26 Aprile 2024

Il dialogo alla base della sicurezza per prevenire i conflitti

[Nota: Il Corso in Diritti Umani e Giornalismo Partecipativo tenuto al liceo Fermi di Bologna, ha previsto quest’anno una lezione/evento alla mostra Senzatomica – Trasformare lo spirito umano per un mondo libero dalle armi nucleari ospitata a Palazzo d’Accursio dall’11 ottobre al 3 novembre. È stata l’occasione per sviluppare insieme agli studenti una serie di temi inerenti il disarmo, la sicurezza degli esseri umani, la pace e i conflitti e le motivazioni che li scatenano.]

Rebecca Torre 3^E

Sono in molti a chiedersi che cosa sia veramente la sicurezza. Per alcuni è uno stipendio sufficiente, per altri un lavoro sicuro, per altri ancora semplicemente un tetto sopra la propria testa. Tutte componenti che dovrebbero esserci garantite dallo Stato, che “ha il dovere” di occuparsi di noi.
In mancanza del soddisfacimento di questi bisogni, in ogni individuo nasce un senso di malessere, di insoddisfazione, nonché un evidente stress a livello emotivo che può manifestarsi in diverse forme, anche la violenza.
È proprio questo, la mancanza di sicurezza, che spesso costituisce il fattore scatenante di quello che noi oggi chiamiamo terrorismo, che utilizza diversi mezzi per riuscire nei propri intenti.

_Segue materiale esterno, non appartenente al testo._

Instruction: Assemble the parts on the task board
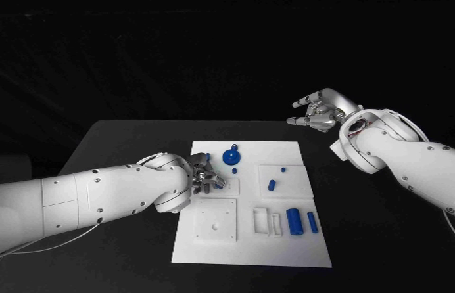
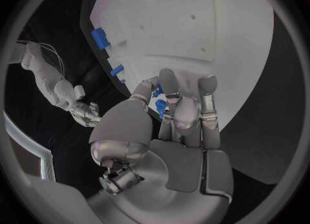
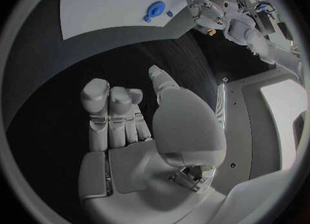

E si arriva così a quello che è il vero punto interrogativo, il vero problema è: “possiamo ritenerci davvero al sicuro poiché siamo in possesso di conoscenze in grado di porre fine alla nostra esistenza, come la bomba atomica ad esempio?”.
Si può affermare che la sicurezza pubblica, quindi dello Stato e il necessario disarmo di quest’ultimo, sono due concetti che possono essere affrontati parallelamente.
Fra le tante armi sviluppate negli ultimi decenni la più pericolosa e letale è senz’altro la bomba atomica, un’arma il cui fine è la distruzione di massa.
Sono stati numerosi i tentativi in questi anni di intervenire per rendere “fuorilegge” questi ordigni, ma nonostante ciò, ancora oggi sono 8 i Paesi che formalmente detengono armi nucleari nel proprio territorio: non molti sanno inoltre che anche l’Italia, che fa parte del Gruppo di Pianificazione Nucleare, ospita bombe statunitensi, violando così il TNP, Trattato di non proliferazione nucleare.

Risulta normale porsi dunque la seguente domanda: “è più importante la sicurezza dello Stato, o quella umana?
Sono in molti a scegliere la prima opzione, per giustificare i loro possedimenti nucleari, non rendendosi conto di quanto la deterrenza – motivazione che sta dietro il possesso di queste armi – costituisca un rischio per la specie umana e quindi anche per loro stessi.
Essa comporta rischi, incidenti, danni dovuti ai test, e costituisce una vera e propria minaccia alla sicurezza, creando così un evidente clima di paura.
Tutto ciò mette a dura prova il valore di quanto scritto nella Carta delle Nazioni Unite, che tra l’altro promuove l’uso del dialogo, della diplomazia e della cooperazione.

Secondo Kofi Annan, ex segretario generale delle Nazioni Unite, è necessario passare da una “cultura della reazione” ad una “cultura della prevenzione” e non pensare più solamente alla sicurezza dello Stato, ma a quella di ogni singolo individuo. E quale miglior metodo di prevenzione, se non il dialogo?
È fra i metodi più sottovalutati però, considerato un provvedimento passivo e poco efficace, nonostante siano tante le situazioni storiche che hanno dimostrato il contrario.

Nelson Mandela, per fare un esempio, per uscire dal dramma degli odi e violenze scaturiti dall’Apartheid, utilizzò il dialogo nella Commissione per la Verità e Riconciliazione, la cui istituzione fu favorita da lui stesso nel 1995. In questa sorta di tribunale fu data la possibilità agli afrikaner colpevoli di violenze di ogni tipo nei confronti dei neri, di mettersi a confronto con le proprie vittime, con le quali poterono scusarsi e ricevere amnistia.
Così come è vero che le guerre e i conflitti, hanno origine nella mente dell’uomo e poi diventano azioni, è necessario che anche ogni cambiamento abbia origine nella propria vita personale. È importante, dunque, prendere coscienza di ciò che accade e poi rimboccarsi le maniche e contribuire nel cercare soluzioni al problema, perché tutti noi facciamo parte dello Stato.